Beginning with the top line of the listing below, give again every line up to and including the line with "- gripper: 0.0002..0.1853"; pictures do not belong in the copy.

■ DATASET EXCERPT ■
= = = =

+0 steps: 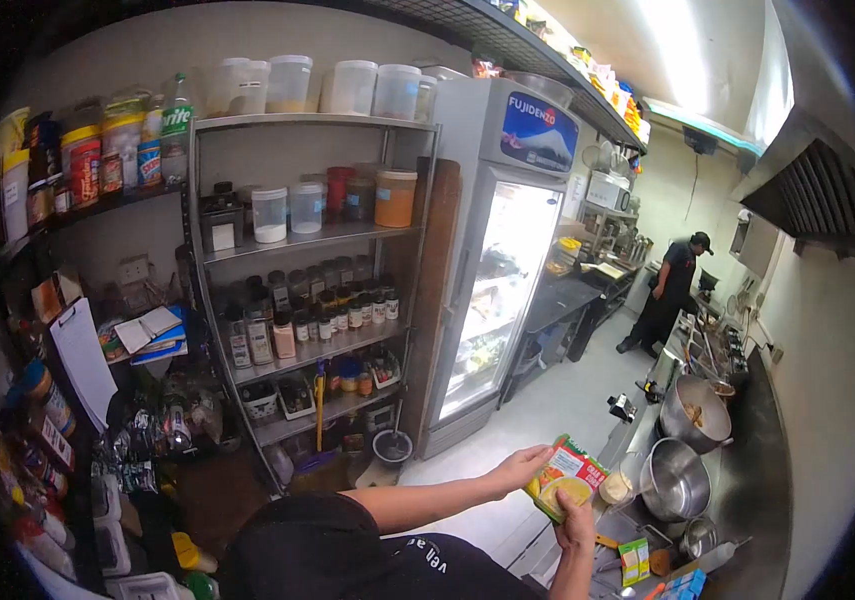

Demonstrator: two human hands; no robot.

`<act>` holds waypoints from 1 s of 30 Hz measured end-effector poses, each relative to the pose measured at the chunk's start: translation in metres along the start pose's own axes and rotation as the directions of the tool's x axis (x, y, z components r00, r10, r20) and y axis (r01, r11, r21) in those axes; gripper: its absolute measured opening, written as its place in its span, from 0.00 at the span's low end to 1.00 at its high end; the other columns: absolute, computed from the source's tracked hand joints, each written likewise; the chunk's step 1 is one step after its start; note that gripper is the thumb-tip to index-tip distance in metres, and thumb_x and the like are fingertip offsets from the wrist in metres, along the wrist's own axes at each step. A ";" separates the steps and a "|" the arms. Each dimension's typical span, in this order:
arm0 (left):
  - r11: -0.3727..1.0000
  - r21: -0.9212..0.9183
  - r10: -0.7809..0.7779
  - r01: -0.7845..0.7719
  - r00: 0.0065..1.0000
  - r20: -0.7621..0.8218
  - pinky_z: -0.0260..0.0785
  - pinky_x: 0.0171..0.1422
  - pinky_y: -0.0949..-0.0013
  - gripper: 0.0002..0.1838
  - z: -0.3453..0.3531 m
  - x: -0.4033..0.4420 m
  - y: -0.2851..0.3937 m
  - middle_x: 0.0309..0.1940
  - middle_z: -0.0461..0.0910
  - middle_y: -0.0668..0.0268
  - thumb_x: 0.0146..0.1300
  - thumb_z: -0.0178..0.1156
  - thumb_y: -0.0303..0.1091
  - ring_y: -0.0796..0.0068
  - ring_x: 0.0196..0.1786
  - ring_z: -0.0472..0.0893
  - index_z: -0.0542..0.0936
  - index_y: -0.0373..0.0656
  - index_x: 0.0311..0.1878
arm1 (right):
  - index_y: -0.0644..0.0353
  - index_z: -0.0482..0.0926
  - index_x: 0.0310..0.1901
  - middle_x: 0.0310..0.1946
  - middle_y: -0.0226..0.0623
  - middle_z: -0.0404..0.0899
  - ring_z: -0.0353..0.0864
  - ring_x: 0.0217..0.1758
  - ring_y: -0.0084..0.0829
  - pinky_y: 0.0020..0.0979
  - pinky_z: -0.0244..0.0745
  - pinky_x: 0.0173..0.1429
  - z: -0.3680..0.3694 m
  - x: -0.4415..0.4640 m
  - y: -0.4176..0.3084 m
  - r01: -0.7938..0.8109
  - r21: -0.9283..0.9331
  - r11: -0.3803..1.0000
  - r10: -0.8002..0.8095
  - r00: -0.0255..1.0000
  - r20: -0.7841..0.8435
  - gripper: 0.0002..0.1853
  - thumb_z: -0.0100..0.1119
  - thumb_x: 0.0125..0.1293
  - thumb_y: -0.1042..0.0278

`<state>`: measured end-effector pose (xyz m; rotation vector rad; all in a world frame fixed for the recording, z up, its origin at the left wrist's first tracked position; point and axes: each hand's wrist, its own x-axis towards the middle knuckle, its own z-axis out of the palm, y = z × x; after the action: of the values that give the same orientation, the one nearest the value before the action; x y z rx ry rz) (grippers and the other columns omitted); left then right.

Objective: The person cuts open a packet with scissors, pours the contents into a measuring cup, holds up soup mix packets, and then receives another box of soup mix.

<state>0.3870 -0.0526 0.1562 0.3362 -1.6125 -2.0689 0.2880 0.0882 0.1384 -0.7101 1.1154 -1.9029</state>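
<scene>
A green, red and yellow soup packet (pixel 567 473) with a picture of a yellow bowl on its front is held up in both hands. My left hand (pixel 517 472) pinches its upper left edge. My right hand (pixel 575 524) grips the lower right part, thumb across the front. Just beyond the packet is a pale round container (pixel 617 488), partly hidden. Close to my right hand, a smaller green and yellow packet (pixel 634 562) lies on the steel counter.
Two big metal pots (pixel 675 478) stand along the right-hand counter, near a blue packet (pixel 682 585). A glass-door fridge (pixel 492 290) and a metal rack (pixel 312 240) with jars and tubs are at left. Farther back, a person in dark clothes (pixel 675 285) stands by the stove.
</scene>
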 end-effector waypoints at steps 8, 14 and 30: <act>0.994 0.010 -0.105 0.105 0.994 0.004 0.69 0.58 0.69 0.26 -0.015 0.013 -0.029 0.50 0.77 0.58 0.71 0.44 0.49 0.70 0.52 0.77 0.67 0.38 0.62 | 0.65 0.72 0.51 0.46 0.38 0.77 0.77 0.49 0.31 0.32 0.73 0.55 0.006 0.002 0.005 -0.035 0.073 0.997 0.037 0.999 -0.025 0.18 0.60 0.60 0.74; 0.960 -0.122 -0.254 0.251 0.967 -0.004 0.70 0.58 0.65 0.27 -0.038 0.016 -0.023 0.52 0.76 0.57 0.71 0.42 0.50 0.67 0.50 0.78 0.67 0.38 0.62 | 0.66 0.72 0.51 0.47 0.38 0.77 0.76 0.49 0.29 0.30 0.70 0.57 0.000 0.031 0.026 -0.100 -0.001 0.995 0.100 0.995 0.017 0.17 0.59 0.60 0.71; 0.915 -0.027 -0.389 0.403 0.897 0.210 0.73 0.54 0.66 0.16 -0.110 0.100 -0.042 0.49 0.77 0.62 0.68 0.50 0.31 0.73 0.49 0.78 0.69 0.38 0.57 | 0.62 0.69 0.57 0.49 0.37 0.77 0.79 0.49 0.27 0.31 0.75 0.53 -0.014 0.108 0.074 -0.200 0.197 0.960 0.230 0.963 -0.142 0.25 0.57 0.65 0.53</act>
<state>0.3448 -0.1886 0.0964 0.4789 -1.6911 -2.5309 0.2467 -0.0191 0.0741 -0.3212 1.0556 -1.8691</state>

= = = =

■ EXERCISE RESPONSE ■
+0 steps: 

Demonstrator: two human hands; no robot.

`<act>` holds waypoints from 1 s of 30 Hz measured end-effector poses, each relative to the pose measured at the chunk's start: translation in metres along the start pose's own axes and rotation as the directions of the tool's x axis (x, y, z components r00, r10, r20) and y axis (r01, r11, r21) in those axes; gripper: its absolute measured opening, written as its place in its span, from 0.00 at the span's low end to 1.00 at its high end; the other columns: absolute, computed from the source's tracked hand joints, each written likewise; the chunk's step 1 is one step after its start; note that gripper is the thumb-tip to index-tip distance in metres, and thumb_x and the like are fingertip offsets from the wrist in metres, along the wrist's own axes at each step. A ";" separates the steps and a "|" the arms. Each dimension's typical span, in this order:
arm0 (left):
  - r11: -0.3727..1.0000
  - r21: -0.9212..0.9183
  - r10: -0.7809..0.7779
  - r01: -0.7845..0.7719
  - r00: 0.0065..1.0000
  - r20: -0.7621..0.8218
  - pinky_z: -0.0260..0.0785
  - pinky_x: 0.0171..0.1422
  - pinky_y: -0.0949..-0.0013
  - gripper: 0.0002..0.1838
  - z: -0.3453..0.3531 m
  - x: -0.4033..0.4420 m
  - y: -0.2851..0.3937 m
  - middle_x: 0.0309..0.1940
  - middle_z: -0.0461..0.0910
  - middle_y: -0.0668..0.0268
  - thumb_x: 0.0146..0.1300
  - thumb_z: -0.0178..0.1156
  - thumb_y: -0.0303..0.1091
  - ring_y: -0.0796..0.0068
  - ring_x: 0.0196..0.1786
  - ring_z: -0.0472..0.0893
  - index_z: -0.0542..0.0936
  - index_y: -0.0373..0.0656
  - index_x: 0.0311..0.1878
arm1 (right):
  - index_y: -0.0644..0.0353
  - index_z: -0.0482..0.0926
  - index_x: 0.0310..0.1901
  - middle_x: 0.0310..0.1946
  - middle_y: -0.0226..0.0623
  - middle_z: -0.0404..0.0899
  - ring_z: -0.0353..0.0864
  - ring_x: 0.0217..0.1758
  - ring_y: -0.0084..0.0829
  - pinky_y: 0.0020..0.0979
  - pinky_z: -0.0244..0.0745
  - pinky_x: 0.0173..0.1429
  - z: -0.3680..0.3694 m
  - x: -0.4415..0.4640 m
  - y: -0.4176..0.3084 m
  - r01: -0.7938..0.8109
  - r21: -0.9283..0.9331
  - r11: -0.3803..1.0000
  - r10: -0.8002..0.8095
  - r00: -0.0255..1.0000
  - r20: -0.7841..0.8435
  - gripper: 0.0002..0.1853

That concludes the answer to the exercise.